Task prompt. Tally the lines below that hold the string "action", and give only the tally.

Dataset excerpts.
= Beginning of Section =
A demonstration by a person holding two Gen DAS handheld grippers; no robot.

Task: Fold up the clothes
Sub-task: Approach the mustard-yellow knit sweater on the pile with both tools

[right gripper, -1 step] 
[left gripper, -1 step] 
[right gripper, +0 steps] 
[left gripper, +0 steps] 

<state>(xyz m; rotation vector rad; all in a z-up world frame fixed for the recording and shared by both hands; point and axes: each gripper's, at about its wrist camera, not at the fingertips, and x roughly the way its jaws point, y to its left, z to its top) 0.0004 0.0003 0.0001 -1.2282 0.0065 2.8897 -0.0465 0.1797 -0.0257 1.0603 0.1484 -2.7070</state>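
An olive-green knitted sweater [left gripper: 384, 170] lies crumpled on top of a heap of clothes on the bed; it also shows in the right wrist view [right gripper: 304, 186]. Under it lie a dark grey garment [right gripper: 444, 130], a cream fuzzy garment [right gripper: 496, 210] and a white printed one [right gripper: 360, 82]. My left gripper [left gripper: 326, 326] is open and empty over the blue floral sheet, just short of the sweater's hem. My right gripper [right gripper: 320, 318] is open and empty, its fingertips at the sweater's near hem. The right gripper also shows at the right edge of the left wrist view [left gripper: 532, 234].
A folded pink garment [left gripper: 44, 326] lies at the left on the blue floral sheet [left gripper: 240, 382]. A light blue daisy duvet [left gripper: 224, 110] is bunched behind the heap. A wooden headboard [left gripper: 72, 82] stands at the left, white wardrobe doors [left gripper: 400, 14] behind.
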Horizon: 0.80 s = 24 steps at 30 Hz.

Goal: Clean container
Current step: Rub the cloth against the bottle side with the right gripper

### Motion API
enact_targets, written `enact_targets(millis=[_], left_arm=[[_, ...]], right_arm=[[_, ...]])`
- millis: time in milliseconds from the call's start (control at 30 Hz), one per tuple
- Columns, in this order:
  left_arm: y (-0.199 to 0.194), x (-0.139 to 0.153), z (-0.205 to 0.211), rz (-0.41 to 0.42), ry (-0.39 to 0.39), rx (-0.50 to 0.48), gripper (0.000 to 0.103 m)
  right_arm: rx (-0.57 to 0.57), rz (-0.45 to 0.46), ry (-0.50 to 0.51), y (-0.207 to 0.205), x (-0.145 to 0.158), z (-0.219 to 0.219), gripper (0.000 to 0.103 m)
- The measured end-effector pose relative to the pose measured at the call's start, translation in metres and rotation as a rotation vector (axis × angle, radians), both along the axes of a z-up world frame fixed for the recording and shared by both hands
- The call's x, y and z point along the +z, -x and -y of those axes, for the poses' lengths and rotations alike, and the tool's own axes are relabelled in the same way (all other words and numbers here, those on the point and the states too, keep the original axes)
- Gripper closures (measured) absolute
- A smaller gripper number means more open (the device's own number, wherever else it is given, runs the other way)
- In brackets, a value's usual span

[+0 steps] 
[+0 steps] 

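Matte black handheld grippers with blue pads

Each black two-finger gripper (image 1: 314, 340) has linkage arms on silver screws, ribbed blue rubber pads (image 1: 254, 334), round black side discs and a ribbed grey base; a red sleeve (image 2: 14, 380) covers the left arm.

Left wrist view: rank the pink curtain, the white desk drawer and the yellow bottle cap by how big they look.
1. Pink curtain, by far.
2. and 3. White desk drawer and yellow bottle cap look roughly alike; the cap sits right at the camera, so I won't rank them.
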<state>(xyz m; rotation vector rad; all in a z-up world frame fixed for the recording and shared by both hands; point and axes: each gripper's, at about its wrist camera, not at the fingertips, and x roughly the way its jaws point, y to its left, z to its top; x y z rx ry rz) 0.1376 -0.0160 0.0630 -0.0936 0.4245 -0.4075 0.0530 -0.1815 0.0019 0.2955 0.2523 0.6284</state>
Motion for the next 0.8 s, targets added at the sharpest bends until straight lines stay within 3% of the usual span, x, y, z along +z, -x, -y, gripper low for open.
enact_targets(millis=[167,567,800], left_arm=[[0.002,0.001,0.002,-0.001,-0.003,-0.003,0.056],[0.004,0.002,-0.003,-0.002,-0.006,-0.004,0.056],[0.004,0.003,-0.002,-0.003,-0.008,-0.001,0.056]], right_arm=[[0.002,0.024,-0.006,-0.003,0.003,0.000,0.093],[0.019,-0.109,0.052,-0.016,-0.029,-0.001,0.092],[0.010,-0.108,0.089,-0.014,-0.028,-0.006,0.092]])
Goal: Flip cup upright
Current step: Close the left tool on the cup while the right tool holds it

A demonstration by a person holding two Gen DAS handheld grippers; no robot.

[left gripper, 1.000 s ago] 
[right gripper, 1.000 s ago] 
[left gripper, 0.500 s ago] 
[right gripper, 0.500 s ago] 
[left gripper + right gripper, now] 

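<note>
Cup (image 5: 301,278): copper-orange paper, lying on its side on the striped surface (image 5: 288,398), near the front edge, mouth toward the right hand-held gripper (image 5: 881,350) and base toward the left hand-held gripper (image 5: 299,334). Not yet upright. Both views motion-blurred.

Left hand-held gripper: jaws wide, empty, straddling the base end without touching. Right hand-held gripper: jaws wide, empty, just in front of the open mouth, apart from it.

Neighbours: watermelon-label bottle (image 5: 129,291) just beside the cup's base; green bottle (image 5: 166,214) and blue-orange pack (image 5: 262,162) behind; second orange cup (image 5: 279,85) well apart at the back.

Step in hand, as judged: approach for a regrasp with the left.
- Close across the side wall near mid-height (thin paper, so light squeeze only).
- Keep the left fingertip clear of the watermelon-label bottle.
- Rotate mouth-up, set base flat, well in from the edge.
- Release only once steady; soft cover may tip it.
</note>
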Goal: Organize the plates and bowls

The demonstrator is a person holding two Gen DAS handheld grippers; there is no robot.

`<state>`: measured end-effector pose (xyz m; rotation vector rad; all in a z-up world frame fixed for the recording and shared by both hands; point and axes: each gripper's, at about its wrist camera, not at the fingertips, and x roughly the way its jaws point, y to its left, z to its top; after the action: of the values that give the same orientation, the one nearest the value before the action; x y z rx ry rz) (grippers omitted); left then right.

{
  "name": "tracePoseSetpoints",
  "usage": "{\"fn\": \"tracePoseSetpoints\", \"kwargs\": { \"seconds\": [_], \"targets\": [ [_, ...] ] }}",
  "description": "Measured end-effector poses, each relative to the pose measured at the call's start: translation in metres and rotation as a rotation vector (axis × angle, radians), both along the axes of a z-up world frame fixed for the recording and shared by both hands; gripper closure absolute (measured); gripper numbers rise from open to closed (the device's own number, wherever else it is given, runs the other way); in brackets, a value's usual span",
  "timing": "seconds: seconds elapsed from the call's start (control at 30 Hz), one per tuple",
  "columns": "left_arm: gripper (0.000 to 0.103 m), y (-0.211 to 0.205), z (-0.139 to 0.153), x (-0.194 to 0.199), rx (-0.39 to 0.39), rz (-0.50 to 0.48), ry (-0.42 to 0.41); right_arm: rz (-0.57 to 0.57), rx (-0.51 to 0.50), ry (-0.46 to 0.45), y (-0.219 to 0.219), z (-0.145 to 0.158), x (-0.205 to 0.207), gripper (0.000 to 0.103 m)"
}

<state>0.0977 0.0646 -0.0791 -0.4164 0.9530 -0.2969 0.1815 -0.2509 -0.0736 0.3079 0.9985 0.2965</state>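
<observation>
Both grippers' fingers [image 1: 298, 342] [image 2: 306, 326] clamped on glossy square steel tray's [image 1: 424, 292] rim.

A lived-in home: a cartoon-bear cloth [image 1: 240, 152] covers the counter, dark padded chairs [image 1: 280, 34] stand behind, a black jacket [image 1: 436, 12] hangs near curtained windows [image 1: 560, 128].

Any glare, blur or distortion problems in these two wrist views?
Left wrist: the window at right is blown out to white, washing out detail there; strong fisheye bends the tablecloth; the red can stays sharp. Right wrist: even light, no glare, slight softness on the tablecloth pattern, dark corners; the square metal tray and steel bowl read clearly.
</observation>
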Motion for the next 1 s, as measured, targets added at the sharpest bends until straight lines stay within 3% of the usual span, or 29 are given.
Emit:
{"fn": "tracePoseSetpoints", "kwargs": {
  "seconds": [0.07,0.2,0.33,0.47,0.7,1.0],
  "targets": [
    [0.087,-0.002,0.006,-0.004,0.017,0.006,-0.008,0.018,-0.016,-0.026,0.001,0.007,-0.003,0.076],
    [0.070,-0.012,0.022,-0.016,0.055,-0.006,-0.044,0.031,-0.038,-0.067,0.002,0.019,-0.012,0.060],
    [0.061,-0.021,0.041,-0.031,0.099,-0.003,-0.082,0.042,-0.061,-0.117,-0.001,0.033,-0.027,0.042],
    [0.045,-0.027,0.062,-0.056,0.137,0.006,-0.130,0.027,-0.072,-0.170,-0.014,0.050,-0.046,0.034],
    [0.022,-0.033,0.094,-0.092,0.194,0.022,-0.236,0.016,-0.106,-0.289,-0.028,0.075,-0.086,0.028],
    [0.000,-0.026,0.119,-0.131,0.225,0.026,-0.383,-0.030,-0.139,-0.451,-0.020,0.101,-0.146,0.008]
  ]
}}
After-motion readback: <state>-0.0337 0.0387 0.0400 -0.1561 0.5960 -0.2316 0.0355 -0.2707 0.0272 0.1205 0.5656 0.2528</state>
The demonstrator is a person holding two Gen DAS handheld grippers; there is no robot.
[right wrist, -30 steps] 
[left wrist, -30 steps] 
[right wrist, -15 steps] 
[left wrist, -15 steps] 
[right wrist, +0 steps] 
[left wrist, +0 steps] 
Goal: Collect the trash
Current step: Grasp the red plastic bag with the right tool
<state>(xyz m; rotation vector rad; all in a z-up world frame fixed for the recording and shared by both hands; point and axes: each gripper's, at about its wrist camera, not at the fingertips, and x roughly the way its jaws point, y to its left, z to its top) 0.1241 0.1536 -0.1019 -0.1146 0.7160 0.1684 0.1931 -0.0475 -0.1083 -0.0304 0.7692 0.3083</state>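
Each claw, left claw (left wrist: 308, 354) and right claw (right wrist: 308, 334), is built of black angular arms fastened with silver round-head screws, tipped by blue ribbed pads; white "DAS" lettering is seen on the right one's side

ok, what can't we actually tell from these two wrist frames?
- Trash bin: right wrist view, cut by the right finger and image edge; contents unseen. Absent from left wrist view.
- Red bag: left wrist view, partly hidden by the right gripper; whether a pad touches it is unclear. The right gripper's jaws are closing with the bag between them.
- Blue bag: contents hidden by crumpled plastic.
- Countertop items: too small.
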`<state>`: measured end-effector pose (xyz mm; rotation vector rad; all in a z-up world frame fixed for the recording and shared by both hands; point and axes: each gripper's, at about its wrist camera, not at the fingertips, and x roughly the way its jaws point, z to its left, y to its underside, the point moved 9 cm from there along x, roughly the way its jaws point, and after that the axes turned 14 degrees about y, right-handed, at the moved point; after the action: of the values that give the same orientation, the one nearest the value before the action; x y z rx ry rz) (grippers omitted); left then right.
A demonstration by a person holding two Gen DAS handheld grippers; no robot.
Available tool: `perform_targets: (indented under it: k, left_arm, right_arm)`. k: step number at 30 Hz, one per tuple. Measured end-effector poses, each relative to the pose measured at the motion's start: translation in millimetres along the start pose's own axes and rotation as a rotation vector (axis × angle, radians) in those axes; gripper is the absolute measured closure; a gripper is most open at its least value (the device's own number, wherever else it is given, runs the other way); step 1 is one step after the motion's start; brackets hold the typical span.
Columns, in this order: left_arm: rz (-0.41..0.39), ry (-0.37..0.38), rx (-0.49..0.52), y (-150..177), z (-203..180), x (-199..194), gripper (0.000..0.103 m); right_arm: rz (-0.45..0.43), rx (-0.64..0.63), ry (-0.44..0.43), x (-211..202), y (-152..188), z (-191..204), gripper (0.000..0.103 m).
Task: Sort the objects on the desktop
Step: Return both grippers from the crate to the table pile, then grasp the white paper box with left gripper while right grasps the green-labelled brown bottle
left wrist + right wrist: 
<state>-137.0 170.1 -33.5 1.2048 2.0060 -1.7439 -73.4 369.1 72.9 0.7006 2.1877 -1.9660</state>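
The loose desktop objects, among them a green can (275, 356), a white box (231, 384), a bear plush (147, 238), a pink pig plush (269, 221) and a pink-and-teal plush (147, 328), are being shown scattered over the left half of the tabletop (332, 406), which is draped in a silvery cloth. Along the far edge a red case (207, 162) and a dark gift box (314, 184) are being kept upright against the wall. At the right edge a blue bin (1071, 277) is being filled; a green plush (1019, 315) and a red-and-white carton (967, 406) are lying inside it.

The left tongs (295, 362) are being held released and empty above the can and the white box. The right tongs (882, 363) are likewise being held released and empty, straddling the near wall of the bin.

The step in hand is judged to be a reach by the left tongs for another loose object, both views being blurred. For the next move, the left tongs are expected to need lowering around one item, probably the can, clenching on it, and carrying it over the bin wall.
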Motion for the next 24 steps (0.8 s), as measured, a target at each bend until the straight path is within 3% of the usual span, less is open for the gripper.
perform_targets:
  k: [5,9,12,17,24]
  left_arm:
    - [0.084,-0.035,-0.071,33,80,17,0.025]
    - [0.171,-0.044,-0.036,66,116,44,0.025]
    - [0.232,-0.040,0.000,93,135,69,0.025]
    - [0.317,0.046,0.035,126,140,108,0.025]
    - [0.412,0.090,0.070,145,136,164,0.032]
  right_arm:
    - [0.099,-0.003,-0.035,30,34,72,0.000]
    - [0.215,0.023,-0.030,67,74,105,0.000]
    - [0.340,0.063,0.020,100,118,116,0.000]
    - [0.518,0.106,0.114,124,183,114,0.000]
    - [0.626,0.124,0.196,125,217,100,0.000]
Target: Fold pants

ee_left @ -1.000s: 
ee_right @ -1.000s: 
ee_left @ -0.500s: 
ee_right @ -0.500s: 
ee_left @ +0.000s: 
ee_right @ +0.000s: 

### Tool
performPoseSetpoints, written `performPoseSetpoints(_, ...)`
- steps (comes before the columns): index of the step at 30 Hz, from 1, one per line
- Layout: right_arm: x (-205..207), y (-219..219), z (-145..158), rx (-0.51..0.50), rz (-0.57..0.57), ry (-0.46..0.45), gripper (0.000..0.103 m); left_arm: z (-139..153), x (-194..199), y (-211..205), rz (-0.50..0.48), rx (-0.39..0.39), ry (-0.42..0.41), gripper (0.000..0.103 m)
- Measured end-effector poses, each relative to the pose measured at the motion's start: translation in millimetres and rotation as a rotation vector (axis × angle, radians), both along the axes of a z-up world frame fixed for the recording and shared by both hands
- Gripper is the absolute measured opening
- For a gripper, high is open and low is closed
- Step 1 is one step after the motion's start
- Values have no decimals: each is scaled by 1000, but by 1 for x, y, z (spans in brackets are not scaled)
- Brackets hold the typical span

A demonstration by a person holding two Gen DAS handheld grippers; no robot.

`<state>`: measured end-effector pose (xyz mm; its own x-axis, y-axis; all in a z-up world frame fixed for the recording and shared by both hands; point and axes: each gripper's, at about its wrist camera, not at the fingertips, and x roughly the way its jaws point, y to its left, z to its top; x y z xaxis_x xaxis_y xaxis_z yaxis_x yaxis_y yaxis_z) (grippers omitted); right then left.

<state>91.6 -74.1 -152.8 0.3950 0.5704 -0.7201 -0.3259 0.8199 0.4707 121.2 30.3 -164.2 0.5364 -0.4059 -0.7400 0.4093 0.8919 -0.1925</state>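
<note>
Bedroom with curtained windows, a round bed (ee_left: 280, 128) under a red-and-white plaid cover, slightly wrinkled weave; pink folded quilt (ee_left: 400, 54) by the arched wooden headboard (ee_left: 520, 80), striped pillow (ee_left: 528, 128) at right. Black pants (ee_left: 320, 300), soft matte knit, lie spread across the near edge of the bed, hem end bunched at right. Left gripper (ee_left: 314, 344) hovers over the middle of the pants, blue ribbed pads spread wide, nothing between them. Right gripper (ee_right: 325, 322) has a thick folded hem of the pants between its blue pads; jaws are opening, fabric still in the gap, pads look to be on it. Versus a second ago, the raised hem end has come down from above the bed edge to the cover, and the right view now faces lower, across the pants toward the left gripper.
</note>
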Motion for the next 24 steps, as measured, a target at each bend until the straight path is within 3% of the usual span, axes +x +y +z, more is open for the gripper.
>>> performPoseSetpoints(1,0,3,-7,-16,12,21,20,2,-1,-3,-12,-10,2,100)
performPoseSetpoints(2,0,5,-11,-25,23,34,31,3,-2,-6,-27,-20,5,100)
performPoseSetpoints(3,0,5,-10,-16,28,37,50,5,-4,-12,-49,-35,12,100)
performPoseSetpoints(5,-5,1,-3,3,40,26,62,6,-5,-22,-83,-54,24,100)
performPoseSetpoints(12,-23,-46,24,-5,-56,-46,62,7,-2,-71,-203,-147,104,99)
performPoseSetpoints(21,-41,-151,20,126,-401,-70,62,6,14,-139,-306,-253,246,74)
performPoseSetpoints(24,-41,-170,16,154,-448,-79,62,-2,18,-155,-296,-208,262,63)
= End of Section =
Result. 2